第129回芥川賞受賞作、吉村萬壱『ハリガネムシ』(文藝春秋 2003)を読む。
最初は社会的には底辺に位置する風俗嬢と「倫理」を受け持つ高校教師の破天荒な恋愛物語として展開されていく。格差を乗り越えた恋愛を描いた森鴎外の『舞姫』の現代版かと思いながら気楽な気持ちで読み進めていった。しかし、後半に入ってから凄惨な暴力シーンや異常な性愛シーンが続く内容に転じていく。女性のリストカットの傷跡に指を突っ込みながらの自涜や、扼殺しようとした男の股間に顔を埋める場面などを読むと、芸術と称していいいのか、単なる猥褻な三文小説と切り捨てていいのか分からなくなってしまう。
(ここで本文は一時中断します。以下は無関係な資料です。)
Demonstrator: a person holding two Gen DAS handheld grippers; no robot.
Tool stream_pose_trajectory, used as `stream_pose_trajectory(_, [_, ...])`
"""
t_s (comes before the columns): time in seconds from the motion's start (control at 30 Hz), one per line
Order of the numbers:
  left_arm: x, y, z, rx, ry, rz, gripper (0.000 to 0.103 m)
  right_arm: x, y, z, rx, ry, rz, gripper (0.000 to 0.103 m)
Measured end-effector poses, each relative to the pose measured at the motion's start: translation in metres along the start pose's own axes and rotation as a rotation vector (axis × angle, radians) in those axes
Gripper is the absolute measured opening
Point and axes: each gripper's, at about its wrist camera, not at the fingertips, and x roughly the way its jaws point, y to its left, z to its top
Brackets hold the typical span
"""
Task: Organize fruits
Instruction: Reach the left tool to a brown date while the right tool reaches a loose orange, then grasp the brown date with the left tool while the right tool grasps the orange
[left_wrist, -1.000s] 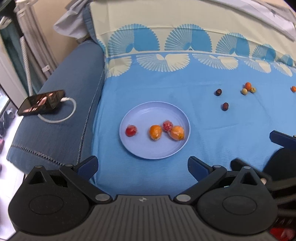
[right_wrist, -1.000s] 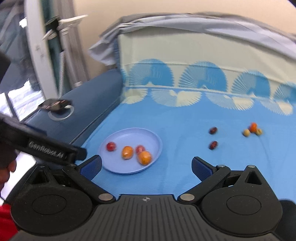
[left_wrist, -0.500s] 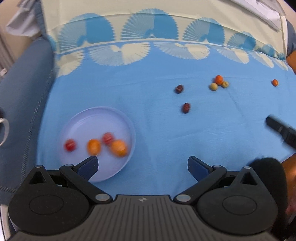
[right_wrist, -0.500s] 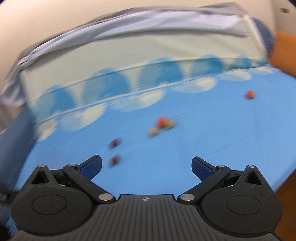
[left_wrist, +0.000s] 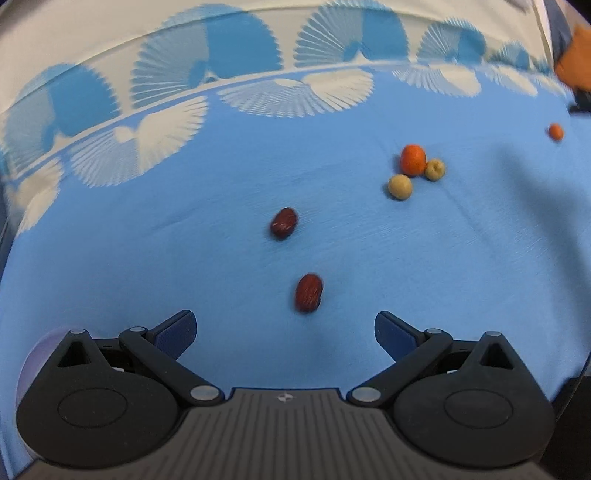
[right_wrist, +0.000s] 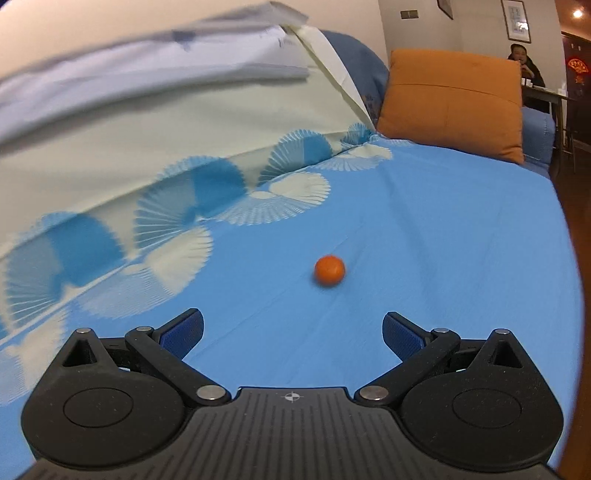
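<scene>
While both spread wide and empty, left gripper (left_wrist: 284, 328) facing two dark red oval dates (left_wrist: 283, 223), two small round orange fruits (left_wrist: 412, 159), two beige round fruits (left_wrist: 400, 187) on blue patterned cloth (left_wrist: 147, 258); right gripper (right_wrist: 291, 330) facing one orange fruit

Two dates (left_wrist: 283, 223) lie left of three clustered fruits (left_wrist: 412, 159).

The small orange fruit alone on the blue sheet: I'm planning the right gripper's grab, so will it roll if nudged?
The orange fruit looks nearly round, so it probably rolls easily. The soft blue sheet may slow it somewhat. The right gripper is open wide enough to straddle it.
</scene>
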Motion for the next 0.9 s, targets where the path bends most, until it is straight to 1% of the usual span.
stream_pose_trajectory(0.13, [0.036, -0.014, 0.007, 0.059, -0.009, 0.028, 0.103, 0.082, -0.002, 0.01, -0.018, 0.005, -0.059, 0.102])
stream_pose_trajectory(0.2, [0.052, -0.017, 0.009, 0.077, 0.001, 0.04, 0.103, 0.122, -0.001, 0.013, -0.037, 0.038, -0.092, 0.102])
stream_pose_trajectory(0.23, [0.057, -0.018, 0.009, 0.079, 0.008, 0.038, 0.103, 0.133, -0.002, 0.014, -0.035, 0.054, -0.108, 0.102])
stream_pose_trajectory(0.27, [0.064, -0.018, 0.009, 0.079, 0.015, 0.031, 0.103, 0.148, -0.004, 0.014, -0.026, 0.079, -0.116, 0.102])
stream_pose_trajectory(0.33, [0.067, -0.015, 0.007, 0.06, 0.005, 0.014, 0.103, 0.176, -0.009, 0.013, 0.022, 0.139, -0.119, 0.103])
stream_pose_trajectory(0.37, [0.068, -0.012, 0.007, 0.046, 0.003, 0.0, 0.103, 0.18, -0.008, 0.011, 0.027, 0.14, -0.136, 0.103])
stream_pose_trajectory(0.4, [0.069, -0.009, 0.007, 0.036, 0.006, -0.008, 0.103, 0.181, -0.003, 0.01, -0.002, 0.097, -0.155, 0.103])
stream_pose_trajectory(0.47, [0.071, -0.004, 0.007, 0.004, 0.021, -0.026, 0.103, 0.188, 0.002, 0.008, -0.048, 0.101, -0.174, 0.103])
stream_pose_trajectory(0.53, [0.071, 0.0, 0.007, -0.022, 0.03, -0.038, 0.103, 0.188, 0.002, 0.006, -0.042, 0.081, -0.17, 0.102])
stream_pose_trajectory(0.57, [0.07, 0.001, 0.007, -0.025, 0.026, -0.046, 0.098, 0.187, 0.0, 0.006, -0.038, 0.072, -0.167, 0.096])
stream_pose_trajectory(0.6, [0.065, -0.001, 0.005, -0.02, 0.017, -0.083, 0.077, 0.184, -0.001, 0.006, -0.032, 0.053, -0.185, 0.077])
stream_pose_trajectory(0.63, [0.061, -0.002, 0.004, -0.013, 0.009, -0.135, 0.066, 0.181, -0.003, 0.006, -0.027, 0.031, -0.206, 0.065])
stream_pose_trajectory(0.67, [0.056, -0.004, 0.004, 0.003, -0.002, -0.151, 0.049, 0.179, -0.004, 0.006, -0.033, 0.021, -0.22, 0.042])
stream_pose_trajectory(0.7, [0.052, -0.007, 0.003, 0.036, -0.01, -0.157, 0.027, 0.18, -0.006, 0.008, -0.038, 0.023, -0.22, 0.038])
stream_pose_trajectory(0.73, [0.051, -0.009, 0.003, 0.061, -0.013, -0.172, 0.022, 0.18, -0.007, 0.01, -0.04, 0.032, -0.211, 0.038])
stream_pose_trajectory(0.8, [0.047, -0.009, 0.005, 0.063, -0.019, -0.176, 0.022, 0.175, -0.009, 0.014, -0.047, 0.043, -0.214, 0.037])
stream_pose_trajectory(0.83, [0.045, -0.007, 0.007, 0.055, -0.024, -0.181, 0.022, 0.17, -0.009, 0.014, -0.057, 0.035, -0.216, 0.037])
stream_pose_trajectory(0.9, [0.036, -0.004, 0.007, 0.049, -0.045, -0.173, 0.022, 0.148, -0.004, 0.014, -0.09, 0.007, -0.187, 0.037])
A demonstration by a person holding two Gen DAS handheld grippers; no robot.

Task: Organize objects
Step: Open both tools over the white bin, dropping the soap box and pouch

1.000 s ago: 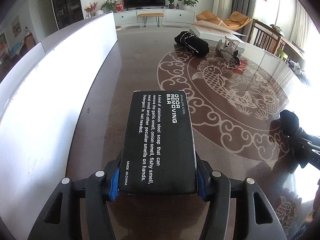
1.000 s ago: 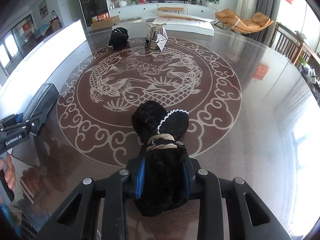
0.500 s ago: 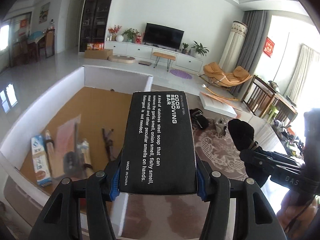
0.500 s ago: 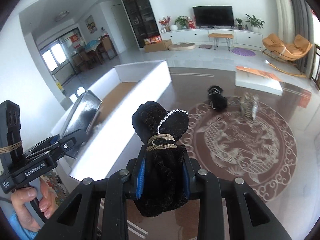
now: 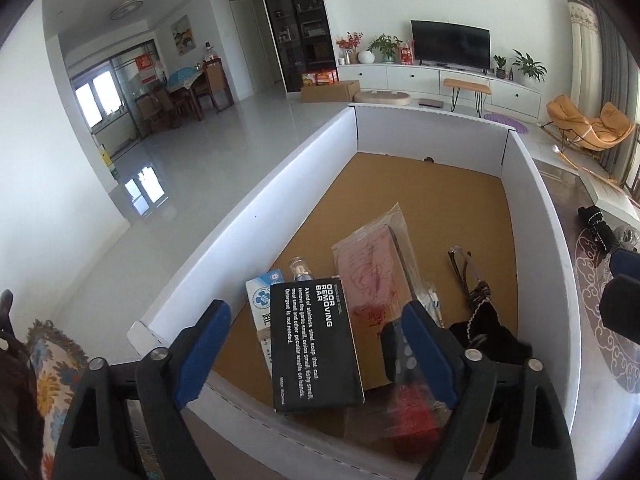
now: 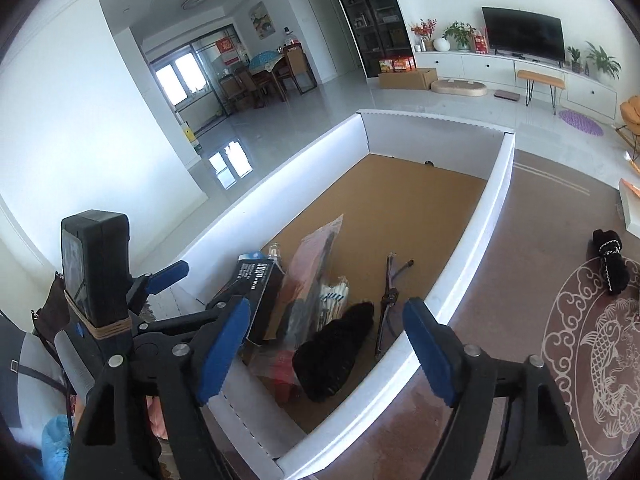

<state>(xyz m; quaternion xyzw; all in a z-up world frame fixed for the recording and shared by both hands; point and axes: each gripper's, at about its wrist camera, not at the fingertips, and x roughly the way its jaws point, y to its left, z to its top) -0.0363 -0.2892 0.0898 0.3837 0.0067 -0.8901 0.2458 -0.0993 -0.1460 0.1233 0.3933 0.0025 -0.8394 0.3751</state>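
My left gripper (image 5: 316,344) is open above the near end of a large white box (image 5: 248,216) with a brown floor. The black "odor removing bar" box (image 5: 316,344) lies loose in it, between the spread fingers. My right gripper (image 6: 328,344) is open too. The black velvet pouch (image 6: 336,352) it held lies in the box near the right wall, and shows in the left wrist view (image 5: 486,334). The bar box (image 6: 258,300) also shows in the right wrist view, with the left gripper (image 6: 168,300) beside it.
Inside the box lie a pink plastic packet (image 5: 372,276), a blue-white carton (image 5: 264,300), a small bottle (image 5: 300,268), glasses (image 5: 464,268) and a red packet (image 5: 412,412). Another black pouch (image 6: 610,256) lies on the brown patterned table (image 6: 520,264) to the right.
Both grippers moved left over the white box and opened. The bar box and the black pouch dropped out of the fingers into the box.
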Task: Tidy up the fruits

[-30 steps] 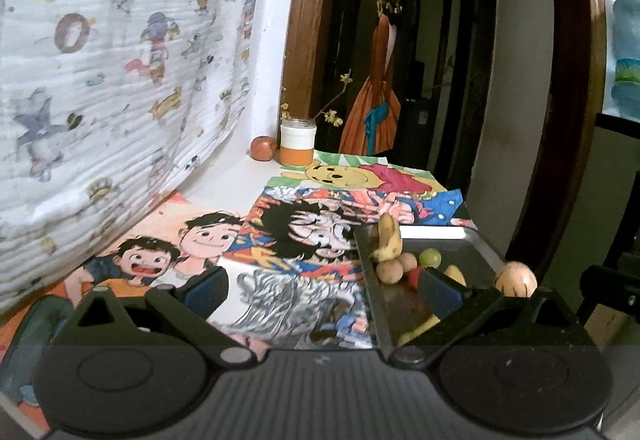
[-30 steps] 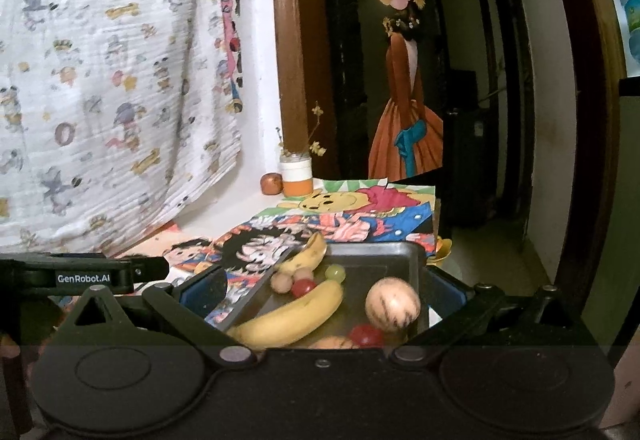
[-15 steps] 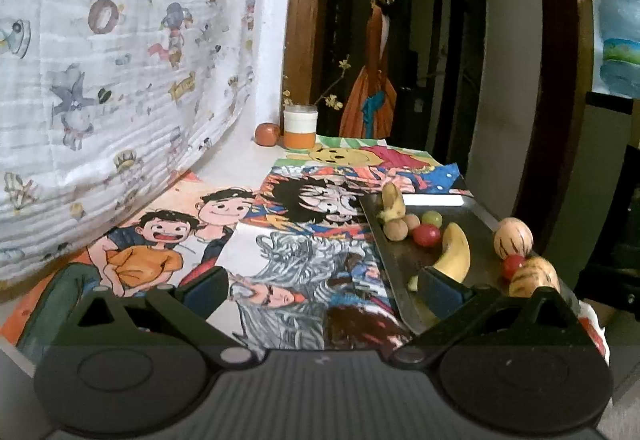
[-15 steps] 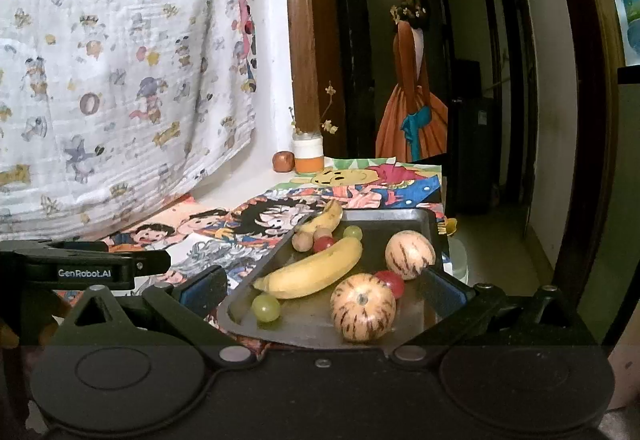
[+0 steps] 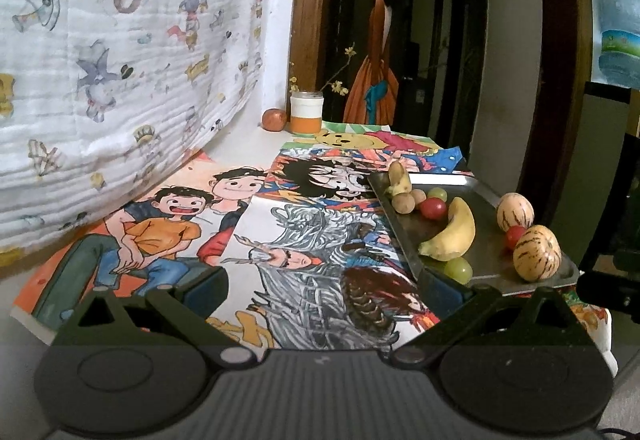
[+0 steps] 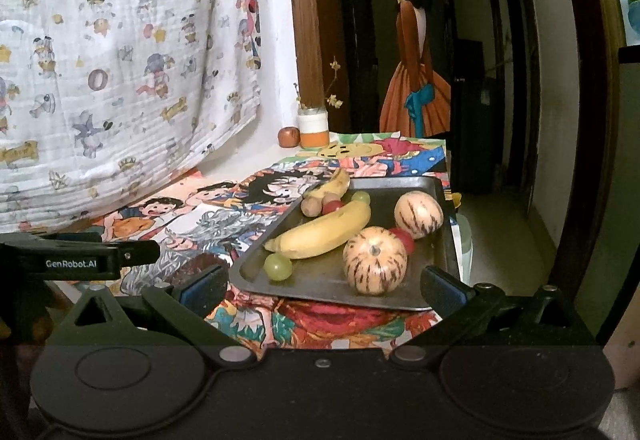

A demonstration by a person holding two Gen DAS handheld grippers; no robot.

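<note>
A dark metal tray is seen on the right part of the worktop, which is covered with colourful cartoon posters. On the tray a large banana is laid diagonally across the middle, and a green grape is found just beside its stem end, near the tray's front left corner. Two striped yellow melons are placed to the right of the banana: the nearer melon at the front, the farther melon behind it, with a red cherry tomato seen between them. At the far left corner of the tray a smaller banana, a brown round fruit, another red tomato and a second green grape are clustered together.

The left hand-held gripper is held wide open above the posters, with nothing between its fingers; its right finger lies just in front of the tray's near left corner. The right hand-held gripper is likewise spread wide and empty, in front of the tray's near edge. At the back of the worktop a white and orange jar is stood beside a reddish round fruit, well apart from the tray. A patterned white cloth is hung along the left.
</note>
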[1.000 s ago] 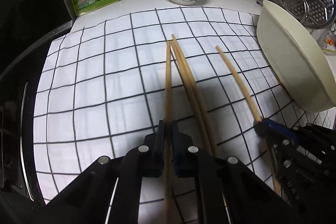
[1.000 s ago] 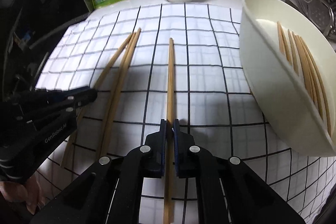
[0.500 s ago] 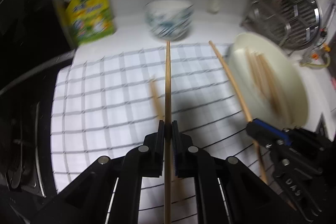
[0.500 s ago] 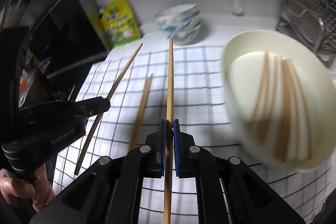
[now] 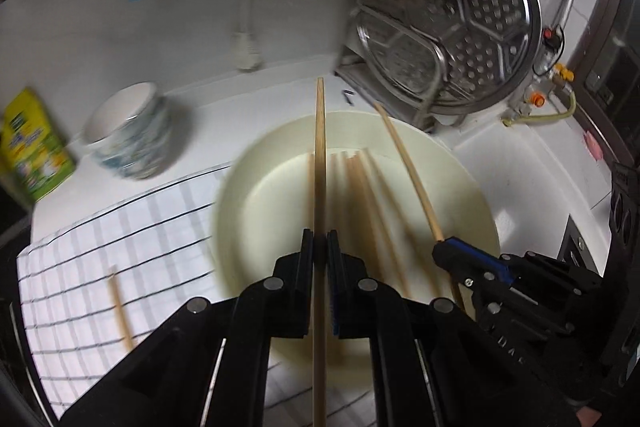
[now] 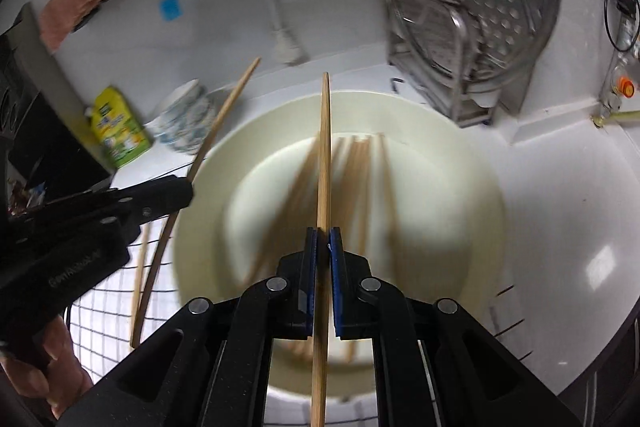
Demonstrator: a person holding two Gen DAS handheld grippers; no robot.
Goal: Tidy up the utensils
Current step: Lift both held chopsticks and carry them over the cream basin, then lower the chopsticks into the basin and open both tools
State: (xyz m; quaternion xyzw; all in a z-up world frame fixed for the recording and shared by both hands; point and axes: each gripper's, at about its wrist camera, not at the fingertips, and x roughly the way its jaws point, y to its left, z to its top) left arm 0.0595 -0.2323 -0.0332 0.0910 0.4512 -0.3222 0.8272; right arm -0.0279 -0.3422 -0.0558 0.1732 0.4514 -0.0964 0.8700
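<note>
My left gripper [image 5: 320, 245] is shut on a wooden chopstick [image 5: 320, 163] and holds it in the air over the cream bowl [image 5: 256, 187]. My right gripper [image 6: 323, 241] is shut on another chopstick [image 6: 325, 155] over the same bowl [image 6: 472, 187]. Several chopsticks [image 5: 360, 187] lie inside the bowl. The right gripper [image 5: 460, 255] with its chopstick [image 5: 408, 167] shows at the right of the left wrist view. The left gripper [image 6: 160, 193] with its chopstick [image 6: 224, 119] shows at the left of the right wrist view. One chopstick [image 5: 120, 311] lies on the checked cloth [image 5: 120, 239].
Stacked patterned bowls [image 5: 132, 135] and a yellow-green pouch [image 5: 28, 147] stand at the back left of the white counter. A steel steamer tray on a rack [image 5: 448, 19] stands behind the cream bowl. A counter step lies to the right [image 6: 560, 167].
Both grippers have lifted their chopsticks off the cloth and swung right, from over the cloth to over the cream bowl. The view is blurred with motion.
</note>
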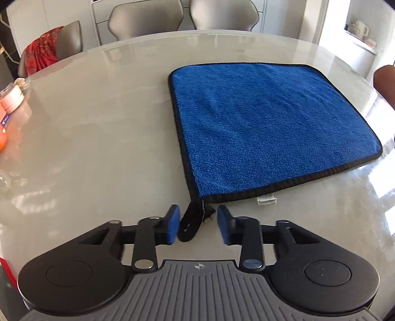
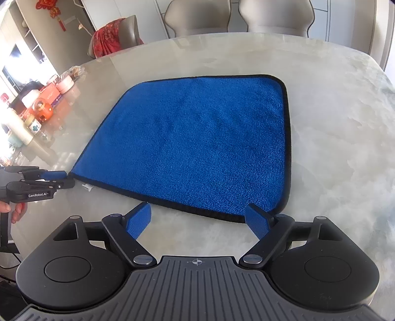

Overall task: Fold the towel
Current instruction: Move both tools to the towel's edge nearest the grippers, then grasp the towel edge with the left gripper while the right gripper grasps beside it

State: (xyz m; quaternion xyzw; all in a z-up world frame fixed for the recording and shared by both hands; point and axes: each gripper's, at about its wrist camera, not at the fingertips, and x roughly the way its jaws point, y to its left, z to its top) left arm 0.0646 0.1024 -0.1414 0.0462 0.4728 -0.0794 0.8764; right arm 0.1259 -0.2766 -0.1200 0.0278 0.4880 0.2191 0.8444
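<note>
A blue towel with a black hem lies flat on the pale marble table. It also shows in the right wrist view. A black hanging loop sticks out from its near left corner. My left gripper is open, its blue pads on either side of that loop. In the right wrist view the left gripper sits at the towel's near left corner. My right gripper is wide open and empty at the towel's near edge, its right finger by the near right corner.
A white tag pokes out under the near hem. Jars, boxes and an orange ornament crowd the table's left side. Grey chairs stand at the far edge; one carries a red cloth.
</note>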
しかし、最後の工事現場での集団暴行の場面では、主人公自身に内在している弱者への虐待願望と、若者に集団でリンチを受ける際の恐怖感が、読者の胸元にぐーっと迫ってくるような感覚に包まれる。
読み終えた後には、ふーっと大きく息を吐いてしまった。一つの作品としては読後感のよろしくないものであったが、同時に作者の感性の鋭さを充分に感じさせるものであった。